Ces moyens ont néanmoins été intégralement écartés par la Cour de RIOM, qui a retenu, que si le praticien avait été informé de l’identité des patients concernés par les griefs qui lui étaient reprochés, tel n’était pas le cas, en revanche, de ceux qui avaient été effectivement entendus ou examinés par le service du contrôle médical, alors que :
par voie de correspondance, celui-ci lui avait explicitement indiqué qu’il serait conduit à entendre et à examiner certains de ses patients,
des patients lui avaient relaté que des examens cliniques avaient été réalisés.
La Cour en a dès lors conclu que :
notamment lors de l’entretien auquel il pouvait prétendre avec le service du contrôle médical (article R.315-1-2 in fine du Code de la Sécurité sociale), le praticien n’avait pas été mis en mesure de faire valoir ses observations et moyens de défense quant au contenu et au résultat de ces examens,
le principe du contradictoire avait, en conséquence, été méconnu.
Ce faisant, elle en a déduit que la procédure de contrôle était irrégulière, et a approuvé la juridiction de 1ʳᵉ instance d’avoir annulé celle de notification de l’indu.

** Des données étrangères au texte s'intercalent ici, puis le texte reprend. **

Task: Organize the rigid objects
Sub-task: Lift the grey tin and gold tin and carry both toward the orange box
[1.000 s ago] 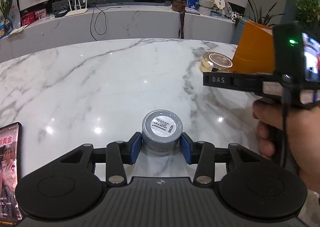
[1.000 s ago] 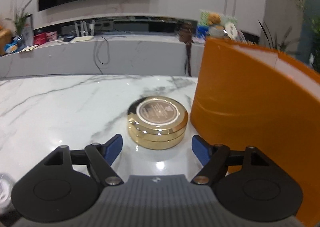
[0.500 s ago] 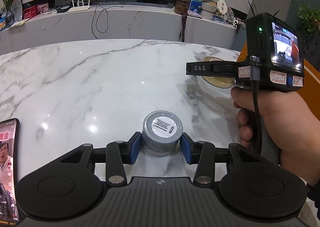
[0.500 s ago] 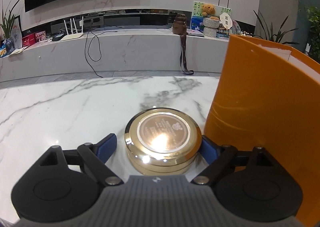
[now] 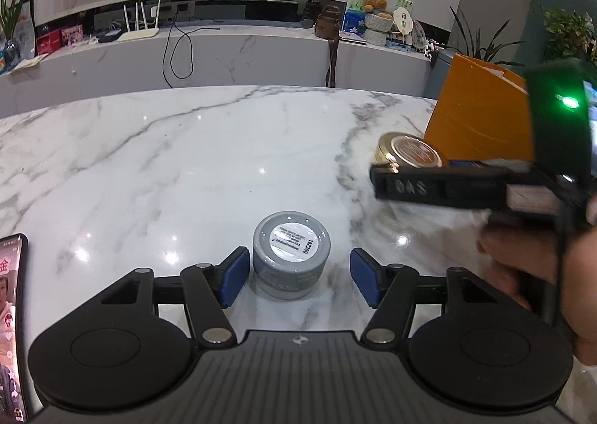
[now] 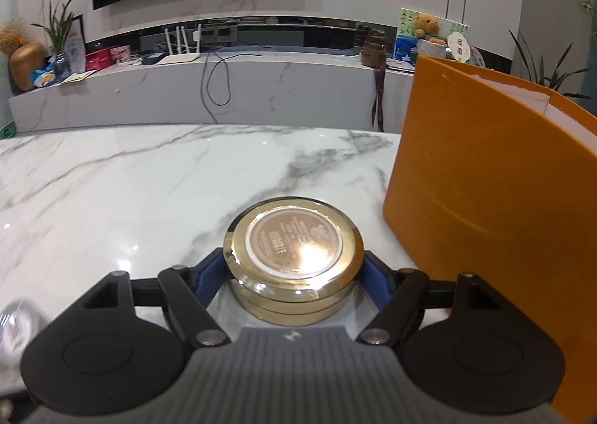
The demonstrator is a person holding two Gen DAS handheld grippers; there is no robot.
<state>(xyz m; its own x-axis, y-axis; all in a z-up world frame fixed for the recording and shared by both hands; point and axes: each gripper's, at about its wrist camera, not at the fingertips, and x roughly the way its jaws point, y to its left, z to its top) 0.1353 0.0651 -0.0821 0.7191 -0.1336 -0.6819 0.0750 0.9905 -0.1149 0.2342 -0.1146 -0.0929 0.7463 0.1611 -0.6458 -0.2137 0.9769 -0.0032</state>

Pour autant, à notre sens, la portée de cette décision ne doit pas être exclusivement circonscrite à cette dernière, dès lors que son annulation ne procède pas intrinsèquement de son irrégularité, mais bien de celle de la procédure de contrôle d’activité elle-même menée par le service du contrôle médical, dans le prolongement direct de laquelle elle s’inscrit.
Aussi, une telle solution devrait également prévaloir, aussi bien en matière déontologique, devant la Chambre disciplinaire de première instance et la Section des assurances sociales, que dans le cadre de la mise en œuvre de la procédure des pénalités financières.
Or, selon notre expérience, les Caisses ne se la sont toujours pas appropriée, et continuent de considérer, pour leur part, que l’article R.315-1-1 du Code de la Sécurité sociale ne leur fait pas l’obligation d’informer spécifiquement les praticiens quant à l’identité des patients effectivement examinés par le service du contrôle médical, mais uniquement de ceux dont les soins font l’objet d’un examen dans le cadre de son contrôle.
L’anomalie sanctionnée par la Cour, dans les faits de l’espèce, demeure donc, toujours à ce jour, très répandue.
Ce faisant, il convient, pour les praticiens, d’y être particulièrement attentifs.
Il en va de même, plus généralement, du respect des exigences procédurales qui pèsent sur le service du contrôle médical et la Caisse, qui constituent la traduction du principe du contradictoire qui émaille l’ensemble de la procédure de contrôle, et dont la méconnaissance, tel que l’illustre la présente décision, est susceptible de remettre directement en cause la régularité de la procédure de contrôle et des sanctions prononcées à son terme.